Druga zas sprawa sa nasze predyspozycje. Mowia, ze kobiety nigdy nie zostana mistrzami robienia sushi- oczywiscie , moga je robic i jest to nawet smaczne, czesto smaczniejsze niz to pichcone przez wykwalifikowanych mezczyzn, ale o mistrzostwie - tym z bardzo wysoka poprzeczka- moga panie zapomiec. Powiadaja spece z tej branzy, ze panie maja zbyt wysoka cieplote rak- to nas dyskredytuje:)) Taka drobna rzecz, a natura, na tym poletku, nie byla dla kobiet laskawa:))
I tak jeszcze jedno Asmo.
UsuńKiedy o "odkrycia "gender" chodzi i te ich rewelacje w dziedzinie obyczajowo spolecznej.
Zauwazam pewna propagande tresci gender.
W niemieckim programie dla dzieci, w takim ktory ogladaja maluchy gdzies tak od 3 roku zycia do powiedzmy 10 lat , w wiadomosciach podali przypadek dziewcznki, ktora chciala wybrac sobie ( uparla sie) plec meska. Marie (miala wowczas 7 lat) przybiegla do mnie z owa wiadomoscia i pytala sie jak to jest, ze ktos moze sobie wybrac bycie chlopcem? Bo ona nie wie, jak to jest? No pewnie.. jak to mozna tak se wybrac, nieprawdaz? I jak to mozna wiedziec w wieku przed dojrzewaniem seksualnym, keidy nie wiadomo jeszcze jaki zew sie w nas odezwie. A moze jakies dziecko jest az tak swiadome, ze juz w dziecinstwie potrafi dokonac wyboru tak powaznego, jak wlasna plec?
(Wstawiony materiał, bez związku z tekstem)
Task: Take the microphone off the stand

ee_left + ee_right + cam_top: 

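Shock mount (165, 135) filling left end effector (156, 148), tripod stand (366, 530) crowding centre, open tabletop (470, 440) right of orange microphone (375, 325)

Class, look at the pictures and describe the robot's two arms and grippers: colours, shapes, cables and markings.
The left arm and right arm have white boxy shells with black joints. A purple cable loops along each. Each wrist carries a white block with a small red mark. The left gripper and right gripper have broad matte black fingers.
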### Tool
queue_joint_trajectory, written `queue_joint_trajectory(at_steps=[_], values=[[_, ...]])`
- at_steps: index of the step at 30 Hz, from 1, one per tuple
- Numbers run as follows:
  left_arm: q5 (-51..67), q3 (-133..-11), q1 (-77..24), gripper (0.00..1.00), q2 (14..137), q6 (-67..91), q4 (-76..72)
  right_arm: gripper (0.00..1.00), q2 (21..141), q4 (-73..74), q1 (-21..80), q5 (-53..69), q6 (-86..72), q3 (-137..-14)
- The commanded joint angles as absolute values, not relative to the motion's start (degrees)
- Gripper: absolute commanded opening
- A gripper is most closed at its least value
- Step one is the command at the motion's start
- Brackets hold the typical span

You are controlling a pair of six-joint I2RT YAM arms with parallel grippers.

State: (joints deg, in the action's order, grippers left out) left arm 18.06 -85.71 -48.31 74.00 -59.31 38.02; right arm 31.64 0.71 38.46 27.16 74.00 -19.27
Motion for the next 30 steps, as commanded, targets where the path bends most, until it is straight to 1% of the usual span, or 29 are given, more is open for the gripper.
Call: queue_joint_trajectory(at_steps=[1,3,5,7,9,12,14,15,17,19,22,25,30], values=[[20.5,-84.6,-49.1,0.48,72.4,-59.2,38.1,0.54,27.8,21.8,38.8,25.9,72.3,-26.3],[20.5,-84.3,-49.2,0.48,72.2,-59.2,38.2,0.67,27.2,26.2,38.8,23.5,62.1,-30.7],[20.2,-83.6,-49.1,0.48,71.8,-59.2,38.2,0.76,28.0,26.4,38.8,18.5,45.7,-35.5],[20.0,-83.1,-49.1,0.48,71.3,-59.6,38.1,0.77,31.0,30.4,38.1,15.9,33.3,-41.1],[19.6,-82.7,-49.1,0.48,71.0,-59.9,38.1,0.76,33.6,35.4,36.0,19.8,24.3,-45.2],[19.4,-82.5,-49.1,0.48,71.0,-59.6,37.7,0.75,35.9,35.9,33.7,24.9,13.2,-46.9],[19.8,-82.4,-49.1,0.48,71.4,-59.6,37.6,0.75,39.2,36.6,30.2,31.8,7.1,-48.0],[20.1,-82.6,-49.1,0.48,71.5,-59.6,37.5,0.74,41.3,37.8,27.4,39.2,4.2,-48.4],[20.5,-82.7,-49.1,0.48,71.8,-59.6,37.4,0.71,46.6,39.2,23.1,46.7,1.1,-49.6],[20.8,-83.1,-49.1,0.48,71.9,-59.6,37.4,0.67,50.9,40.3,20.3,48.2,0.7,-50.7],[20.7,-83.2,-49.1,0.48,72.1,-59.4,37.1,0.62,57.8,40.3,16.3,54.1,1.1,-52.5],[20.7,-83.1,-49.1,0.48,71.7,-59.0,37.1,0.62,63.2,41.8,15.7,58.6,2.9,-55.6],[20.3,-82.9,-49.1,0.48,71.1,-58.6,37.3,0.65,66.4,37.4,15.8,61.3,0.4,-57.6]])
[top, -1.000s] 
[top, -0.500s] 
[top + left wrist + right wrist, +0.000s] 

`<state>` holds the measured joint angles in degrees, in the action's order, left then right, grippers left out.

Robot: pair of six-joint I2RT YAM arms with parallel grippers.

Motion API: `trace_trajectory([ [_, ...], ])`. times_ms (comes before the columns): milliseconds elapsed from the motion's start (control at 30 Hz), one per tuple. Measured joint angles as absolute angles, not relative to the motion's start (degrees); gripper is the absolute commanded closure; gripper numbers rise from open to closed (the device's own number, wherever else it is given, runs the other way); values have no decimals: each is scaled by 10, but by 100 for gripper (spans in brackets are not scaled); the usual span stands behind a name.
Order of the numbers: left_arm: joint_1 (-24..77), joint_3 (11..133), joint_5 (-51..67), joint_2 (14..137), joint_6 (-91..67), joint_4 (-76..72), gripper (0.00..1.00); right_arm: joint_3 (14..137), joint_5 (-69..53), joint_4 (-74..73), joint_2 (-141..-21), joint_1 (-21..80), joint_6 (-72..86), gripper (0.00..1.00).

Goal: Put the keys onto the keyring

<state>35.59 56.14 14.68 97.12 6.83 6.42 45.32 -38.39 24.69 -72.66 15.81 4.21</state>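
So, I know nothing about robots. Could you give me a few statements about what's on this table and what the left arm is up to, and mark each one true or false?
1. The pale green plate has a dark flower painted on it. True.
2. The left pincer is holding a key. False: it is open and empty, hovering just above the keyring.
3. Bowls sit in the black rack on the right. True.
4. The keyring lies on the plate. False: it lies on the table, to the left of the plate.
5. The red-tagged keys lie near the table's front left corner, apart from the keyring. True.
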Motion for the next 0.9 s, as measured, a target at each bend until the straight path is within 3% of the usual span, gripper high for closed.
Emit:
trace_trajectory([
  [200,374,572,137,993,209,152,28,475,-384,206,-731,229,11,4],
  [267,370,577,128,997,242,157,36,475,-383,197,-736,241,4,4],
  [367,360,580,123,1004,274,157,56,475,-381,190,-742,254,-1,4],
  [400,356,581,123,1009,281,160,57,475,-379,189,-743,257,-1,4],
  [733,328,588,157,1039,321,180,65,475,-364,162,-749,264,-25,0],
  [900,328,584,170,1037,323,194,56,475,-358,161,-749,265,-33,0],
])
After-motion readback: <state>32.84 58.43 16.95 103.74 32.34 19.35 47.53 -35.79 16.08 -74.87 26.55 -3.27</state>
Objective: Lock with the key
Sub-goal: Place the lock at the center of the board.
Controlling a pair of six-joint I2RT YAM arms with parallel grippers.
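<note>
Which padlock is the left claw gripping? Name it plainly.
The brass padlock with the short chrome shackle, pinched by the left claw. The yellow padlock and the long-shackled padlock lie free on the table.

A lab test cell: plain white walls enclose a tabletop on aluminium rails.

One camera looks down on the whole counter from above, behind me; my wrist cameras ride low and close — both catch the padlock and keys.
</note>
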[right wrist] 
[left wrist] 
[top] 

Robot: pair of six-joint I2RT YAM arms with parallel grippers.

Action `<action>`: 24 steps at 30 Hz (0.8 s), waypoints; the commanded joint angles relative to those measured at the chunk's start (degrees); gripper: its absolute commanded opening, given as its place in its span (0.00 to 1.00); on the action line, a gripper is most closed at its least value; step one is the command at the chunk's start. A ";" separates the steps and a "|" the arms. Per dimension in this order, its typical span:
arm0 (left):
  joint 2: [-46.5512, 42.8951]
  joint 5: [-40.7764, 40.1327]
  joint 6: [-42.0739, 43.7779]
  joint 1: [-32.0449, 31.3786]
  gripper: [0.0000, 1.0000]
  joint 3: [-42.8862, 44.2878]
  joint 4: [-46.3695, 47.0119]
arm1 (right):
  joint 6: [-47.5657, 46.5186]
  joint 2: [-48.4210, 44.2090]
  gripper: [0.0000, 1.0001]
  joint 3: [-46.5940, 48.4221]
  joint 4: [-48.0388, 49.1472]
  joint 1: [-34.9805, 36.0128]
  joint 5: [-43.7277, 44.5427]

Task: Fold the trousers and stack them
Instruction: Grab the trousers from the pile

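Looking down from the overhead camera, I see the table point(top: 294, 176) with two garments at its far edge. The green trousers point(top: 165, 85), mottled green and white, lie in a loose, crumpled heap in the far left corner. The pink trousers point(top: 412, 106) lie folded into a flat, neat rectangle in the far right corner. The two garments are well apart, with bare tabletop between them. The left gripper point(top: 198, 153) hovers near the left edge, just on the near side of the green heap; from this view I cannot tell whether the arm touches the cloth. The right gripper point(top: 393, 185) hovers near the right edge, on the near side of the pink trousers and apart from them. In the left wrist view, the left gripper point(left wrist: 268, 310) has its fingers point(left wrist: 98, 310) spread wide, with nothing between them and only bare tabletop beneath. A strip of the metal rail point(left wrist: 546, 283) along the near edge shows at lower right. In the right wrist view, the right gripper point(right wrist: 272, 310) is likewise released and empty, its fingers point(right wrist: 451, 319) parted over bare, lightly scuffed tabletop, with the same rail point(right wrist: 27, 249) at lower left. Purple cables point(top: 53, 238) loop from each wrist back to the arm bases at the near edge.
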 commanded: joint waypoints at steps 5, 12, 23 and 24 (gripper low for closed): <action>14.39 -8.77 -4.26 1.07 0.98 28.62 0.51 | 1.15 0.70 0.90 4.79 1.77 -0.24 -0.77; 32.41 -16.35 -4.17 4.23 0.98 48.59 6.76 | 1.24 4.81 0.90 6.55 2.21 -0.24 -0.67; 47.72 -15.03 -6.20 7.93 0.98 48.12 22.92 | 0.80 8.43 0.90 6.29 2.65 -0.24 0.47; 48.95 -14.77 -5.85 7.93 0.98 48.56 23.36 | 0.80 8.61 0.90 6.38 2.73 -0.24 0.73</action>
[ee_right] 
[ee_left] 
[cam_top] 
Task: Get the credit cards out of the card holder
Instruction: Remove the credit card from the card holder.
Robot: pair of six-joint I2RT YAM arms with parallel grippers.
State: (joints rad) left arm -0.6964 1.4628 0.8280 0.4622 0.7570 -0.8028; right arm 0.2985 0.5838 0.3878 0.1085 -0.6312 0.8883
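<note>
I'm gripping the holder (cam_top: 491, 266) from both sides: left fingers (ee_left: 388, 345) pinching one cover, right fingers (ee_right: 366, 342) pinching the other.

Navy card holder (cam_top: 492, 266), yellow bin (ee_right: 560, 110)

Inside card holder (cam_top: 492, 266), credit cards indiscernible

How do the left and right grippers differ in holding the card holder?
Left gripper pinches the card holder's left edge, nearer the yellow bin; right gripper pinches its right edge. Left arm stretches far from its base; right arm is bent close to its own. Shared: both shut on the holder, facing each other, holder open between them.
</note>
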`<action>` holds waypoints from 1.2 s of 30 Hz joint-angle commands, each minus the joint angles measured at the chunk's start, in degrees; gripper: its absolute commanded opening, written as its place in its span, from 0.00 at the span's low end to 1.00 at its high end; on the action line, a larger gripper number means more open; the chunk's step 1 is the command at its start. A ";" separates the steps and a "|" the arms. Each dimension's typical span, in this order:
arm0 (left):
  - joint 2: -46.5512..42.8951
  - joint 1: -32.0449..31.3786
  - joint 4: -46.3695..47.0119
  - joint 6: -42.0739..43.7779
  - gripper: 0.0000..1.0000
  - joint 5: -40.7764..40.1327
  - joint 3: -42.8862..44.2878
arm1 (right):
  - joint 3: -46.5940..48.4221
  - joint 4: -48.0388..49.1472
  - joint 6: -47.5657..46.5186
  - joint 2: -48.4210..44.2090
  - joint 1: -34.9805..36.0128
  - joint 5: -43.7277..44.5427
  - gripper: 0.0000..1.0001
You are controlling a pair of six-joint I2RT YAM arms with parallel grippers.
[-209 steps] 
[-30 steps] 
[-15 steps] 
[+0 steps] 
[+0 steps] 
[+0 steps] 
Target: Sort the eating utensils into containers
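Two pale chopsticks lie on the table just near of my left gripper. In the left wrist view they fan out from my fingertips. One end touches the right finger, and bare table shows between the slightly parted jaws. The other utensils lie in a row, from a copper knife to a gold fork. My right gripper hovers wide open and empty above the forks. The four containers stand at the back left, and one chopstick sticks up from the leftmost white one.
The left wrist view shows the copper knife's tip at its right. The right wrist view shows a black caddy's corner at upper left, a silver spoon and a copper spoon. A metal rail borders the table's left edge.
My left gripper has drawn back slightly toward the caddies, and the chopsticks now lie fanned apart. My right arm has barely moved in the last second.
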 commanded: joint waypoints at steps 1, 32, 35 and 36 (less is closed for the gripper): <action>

Jezeli "nie" to program ow mial za zadanie zadzialac jak propaganda , jak promowanie pewnej nowej ideologii. Zaczatek zmiany naszej swiadomosci… malymi kroczkami, najpierw nie nachalnie, powoli , nie rzucajac sie w oczy , ale bedac tuz obok i sruuuu :))
Radku, czy zmiany gramatyczne w języku polskim na przestrzeni wieków wynikają z „ideologii” gender? Proszę Cię, daruj sobie tę gramatykę, skoro sam stwierdzasz, że pewne uwarunkowania kulturowe były znane bez gender. Podoba mi się to; „Dyskusja toczy się...”, innymi słowy chodzi o człowieka i jego determinację. Gdzie tu ideologia? To jest właśnie próba wytłumaczenia.
UsuńTo nie ja sobie dośpiewałem, to Ty mi próbujesz to udowodnić za Kisielem pisząc, że: „pobudki działań faceta są bardziej egoistyczne”, z podkreśleniem „bardziej”.
Strzelasz z kapiszonów i to we własne stopy. Elektryk ma już dwa i pół wieku, elektronik zaś ponad wiek. A co powiesz o pani Marii Curie-Skłodowskiej? Zajmowała się działem fizyki, który nie przystoił w owym czasie kobiecie, a jednak Nobla dostała. Dwa razy! Przykłady lekarz, czy księgowej jeszcze raz temu dowodzą. To, że dziś stały się dominatem kobiet (co nie do końca jest prawdą) dowodzi, że wbrew tradycji, kobiety mogą się odnajdywać w zawodach, kiedyś typowo męskich. Wszystko jest kwestią czasu.
Wiesz, nie wynikają, dopóki nie są przedmiotem gender studies. :D Starczy taka odpowiedź?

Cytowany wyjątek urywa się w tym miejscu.